* _WHAT YOU HAVE TO DO_
Reproduce all entries precisely as they are written.

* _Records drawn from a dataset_
——
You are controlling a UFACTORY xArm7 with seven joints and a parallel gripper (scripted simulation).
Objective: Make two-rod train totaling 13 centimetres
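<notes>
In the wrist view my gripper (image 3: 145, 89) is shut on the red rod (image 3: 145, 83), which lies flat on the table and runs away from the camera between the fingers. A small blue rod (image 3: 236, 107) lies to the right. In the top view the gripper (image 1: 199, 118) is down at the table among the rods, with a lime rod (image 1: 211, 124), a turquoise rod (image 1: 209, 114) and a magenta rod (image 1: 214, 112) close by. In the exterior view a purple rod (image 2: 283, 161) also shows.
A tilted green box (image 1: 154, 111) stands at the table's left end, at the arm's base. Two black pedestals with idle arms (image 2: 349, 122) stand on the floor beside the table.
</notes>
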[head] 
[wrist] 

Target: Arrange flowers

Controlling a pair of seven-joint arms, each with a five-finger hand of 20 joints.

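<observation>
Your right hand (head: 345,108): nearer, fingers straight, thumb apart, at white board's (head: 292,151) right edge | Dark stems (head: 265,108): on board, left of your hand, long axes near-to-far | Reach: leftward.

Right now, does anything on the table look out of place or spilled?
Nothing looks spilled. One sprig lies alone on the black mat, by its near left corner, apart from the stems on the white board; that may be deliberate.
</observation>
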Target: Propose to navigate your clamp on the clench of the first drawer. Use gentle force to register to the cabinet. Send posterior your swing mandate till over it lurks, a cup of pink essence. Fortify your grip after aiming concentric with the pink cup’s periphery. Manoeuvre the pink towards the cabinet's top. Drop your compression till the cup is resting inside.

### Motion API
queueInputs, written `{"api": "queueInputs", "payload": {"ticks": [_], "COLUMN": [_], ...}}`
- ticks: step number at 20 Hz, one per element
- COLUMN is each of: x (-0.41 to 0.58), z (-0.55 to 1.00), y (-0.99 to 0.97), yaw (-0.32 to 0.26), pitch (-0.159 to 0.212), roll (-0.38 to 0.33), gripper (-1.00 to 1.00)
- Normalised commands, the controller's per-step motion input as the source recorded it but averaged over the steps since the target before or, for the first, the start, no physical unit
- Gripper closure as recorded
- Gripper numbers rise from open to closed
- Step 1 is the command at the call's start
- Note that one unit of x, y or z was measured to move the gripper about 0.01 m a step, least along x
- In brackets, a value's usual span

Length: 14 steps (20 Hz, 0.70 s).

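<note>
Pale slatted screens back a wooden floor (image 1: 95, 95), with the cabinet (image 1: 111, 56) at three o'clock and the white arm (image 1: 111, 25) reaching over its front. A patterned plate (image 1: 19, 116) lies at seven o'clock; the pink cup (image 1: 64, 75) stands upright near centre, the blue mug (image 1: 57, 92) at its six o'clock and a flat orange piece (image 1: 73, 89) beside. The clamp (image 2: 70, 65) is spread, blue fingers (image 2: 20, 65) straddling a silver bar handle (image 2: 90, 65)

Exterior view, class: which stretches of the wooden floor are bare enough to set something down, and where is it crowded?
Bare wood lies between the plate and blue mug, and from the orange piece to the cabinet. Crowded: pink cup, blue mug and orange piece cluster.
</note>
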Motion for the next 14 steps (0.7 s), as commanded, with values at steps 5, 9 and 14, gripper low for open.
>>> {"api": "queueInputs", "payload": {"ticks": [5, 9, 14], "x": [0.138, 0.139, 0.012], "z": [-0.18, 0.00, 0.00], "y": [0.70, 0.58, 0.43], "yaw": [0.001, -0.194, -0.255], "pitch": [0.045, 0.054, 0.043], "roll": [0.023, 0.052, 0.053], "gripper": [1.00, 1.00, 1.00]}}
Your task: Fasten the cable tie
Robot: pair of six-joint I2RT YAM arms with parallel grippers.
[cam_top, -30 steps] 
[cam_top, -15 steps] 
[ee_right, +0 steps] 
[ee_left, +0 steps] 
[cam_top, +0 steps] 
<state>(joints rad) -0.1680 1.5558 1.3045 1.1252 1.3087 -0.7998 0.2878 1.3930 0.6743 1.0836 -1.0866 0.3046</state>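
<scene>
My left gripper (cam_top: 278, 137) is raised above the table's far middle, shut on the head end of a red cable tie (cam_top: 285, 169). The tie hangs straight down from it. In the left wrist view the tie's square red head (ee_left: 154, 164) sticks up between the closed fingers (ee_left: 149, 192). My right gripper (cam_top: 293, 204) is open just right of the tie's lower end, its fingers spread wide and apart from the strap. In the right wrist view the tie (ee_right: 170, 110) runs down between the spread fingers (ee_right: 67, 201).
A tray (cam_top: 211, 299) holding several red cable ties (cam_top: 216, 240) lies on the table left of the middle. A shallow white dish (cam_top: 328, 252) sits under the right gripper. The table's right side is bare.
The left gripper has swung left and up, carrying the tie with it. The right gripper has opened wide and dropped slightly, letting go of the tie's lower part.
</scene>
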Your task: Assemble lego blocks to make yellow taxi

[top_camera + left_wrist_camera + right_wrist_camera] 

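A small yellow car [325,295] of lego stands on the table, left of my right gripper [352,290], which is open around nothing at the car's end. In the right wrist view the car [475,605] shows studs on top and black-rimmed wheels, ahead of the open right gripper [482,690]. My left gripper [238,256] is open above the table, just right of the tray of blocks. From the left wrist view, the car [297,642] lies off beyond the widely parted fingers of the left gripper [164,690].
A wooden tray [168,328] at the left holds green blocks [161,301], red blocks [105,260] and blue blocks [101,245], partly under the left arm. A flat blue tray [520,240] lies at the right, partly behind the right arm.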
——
* _OUTPUT_
You are controlling a UFACTORY xArm7 with seven joints and a parallel gripper (scripted simulation).
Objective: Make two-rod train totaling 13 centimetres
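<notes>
In the wrist view my gripper (image 3: 145, 89) is shut on the red rod (image 3: 145, 83), which lies flat on the table and runs away from the camera between the fingers. A small blue rod (image 3: 236, 107) lies to the right. In the top view the gripper (image 1: 199, 118) is down at the table among the rods, with a lime rod (image 1: 211, 124), a turquoise rod (image 1: 209, 114) and a magenta rod (image 1: 214, 112) close by. In the exterior view a purple rod (image 2: 283, 161) also shows.
A tilted green box (image 1: 154, 111) stands at the table's left end, at the arm's base. Two black pedestals with idle arms (image 2: 349, 122) stand on the floor beside the table.
</notes>
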[head] 
[wrist] 

Target: Arrange flowers

Controlling a pair of seven-joint arms, each with a five-finger hand of 20 joints.

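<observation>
Your right hand (head: 345,108): nearer, fingers straight, thumb apart, at white board's (head: 292,151) right edge | Dark stems (head: 265,108): on board, left of your hand, long axes near-to-far | Reach: leftward.

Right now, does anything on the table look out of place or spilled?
Nothing looks spilled. One sprig lies alone on the black mat, by its near left corner, apart from the stems on the white board; that may be deliberate.
</observation>
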Target: Propose to navigate your clamp on the clench of the first drawer. Use gentle force to register to the cabinet. Send posterior your swing mandate till over it lurks, a cup of pink essence. Fortify your grip after aiming concentric with the pink cup’s periphery. Manoeuvre the pink towards the cabinet's top. Drop your compression till the cup is resting inside.

### Motion API
queueInputs, written `{"api": "queueInputs", "payload": {"ticks": [_], "COLUMN": [_], ...}}`
- ticks: step number at 20 Hz, one per element
- COLUMN is each of: x (-0.41 to 0.58), z (-0.55 to 1.00), y (-0.99 to 0.97), yaw (-0.32 to 0.26), pitch (-0.159 to 0.212), roll (-0.38 to 0.33), gripper (-1.00 to 1.00)
- Normalised commands, the controller's per-step motion input as the source recorded it but averaged over the steps since the target before or, for the first, the start, no physical unit
- Gripper closure as recorded
- Gripper numbers rise from open to closed
- Step 1 is the command at the call's start
- Note that one unit of x, y or z was measured to move the gripper about 0.01 m a step, least along x
- In brackets, a value's usual span

Length: 14 steps (20 Hz, 0.70 s).

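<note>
Pale slatted screens back a wooden floor (image 1: 95, 95), with the cabinet (image 1: 111, 56) at three o'clock and the white arm (image 1: 111, 25) reaching over its front. A patterned plate (image 1: 19, 116) lies at seven o'clock; the pink cup (image 1: 64, 75) stands upright near centre, the blue mug (image 1: 57, 92) at its six o'clock and a flat orange piece (image 1: 73, 89) beside. The clamp (image 2: 70, 65) is spread, blue fingers (image 2: 20, 65) straddling a silver bar handle (image 2: 90, 65)

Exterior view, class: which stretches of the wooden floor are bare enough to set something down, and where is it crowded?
Bare wood lies between the plate and blue mug, and from the orange piece to the cabinet. Crowded: pink cup, blue mug and orange piece cluster.
</note>
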Motion for the next 14 steps (0.7 s), as commanded, with values at steps 5, 9 and 14, gripper low for open.
>>> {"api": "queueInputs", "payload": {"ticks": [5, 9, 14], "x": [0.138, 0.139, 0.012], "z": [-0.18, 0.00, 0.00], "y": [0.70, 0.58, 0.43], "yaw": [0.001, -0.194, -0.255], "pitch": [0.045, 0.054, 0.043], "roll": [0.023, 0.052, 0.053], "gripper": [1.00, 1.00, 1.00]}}
Your task: Fasten the cable tie
Robot: pair of six-joint I2RT YAM arms with parallel grippers.
[cam_top, -30 steps] 
[cam_top, -15 steps] 
[ee_right, +0 steps] 
[ee_left, +0 steps] 
[cam_top, +0 steps] 
<state>(joints rad) -0.1680 1.5558 1.3045 1.1252 1.3087 -0.7998 0.2878 1.3930 0.6743 1.0836 -1.0866 0.3046</state>
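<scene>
My left gripper (cam_top: 278, 137) is raised above the table's far middle, shut on the head end of a red cable tie (cam_top: 285, 169). The tie hangs straight down from it. In the left wrist view the tie's square red head (ee_left: 154, 164) sticks up between the closed fingers (ee_left: 149, 192). My right gripper (cam_top: 293, 204) is open just right of the tie's lower end, its fingers spread wide and apart from the strap. In the right wrist view the tie (ee_right: 170, 110) runs down between the spread fingers (ee_right: 67, 201).
A tray (cam_top: 211, 299) holding several red cable ties (cam_top: 216, 240) lies on the table left of the middle. A shallow white dish (cam_top: 328, 252) sits under the right gripper. The table's right side is bare.
The left gripper has swung left and up, carrying the tie with it. The right gripper has opened wide and dropped slightly, letting go of the tie's lower part.
</scene>
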Your task: Assemble lego blocks to make yellow taxi

[top_camera + left_wrist_camera + right_wrist_camera] 

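A small yellow car [325,295] of lego stands on the table, left of my right gripper [352,290], which is open around nothing at the car's end. In the right wrist view the car [475,605] shows studs on top and black-rimmed wheels, ahead of the open right gripper [482,690]. My left gripper [238,256] is open above the table, just right of the tray of blocks. From the left wrist view, the car [297,642] lies off beyond the widely parted fingers of the left gripper [164,690].
A wooden tray [168,328] at the left holds green blocks [161,301], red blocks [105,260] and blue blocks [101,245], partly under the left arm. A flat blue tray [520,240] lies at the right, partly behind the right arm.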

No additional answer is expected.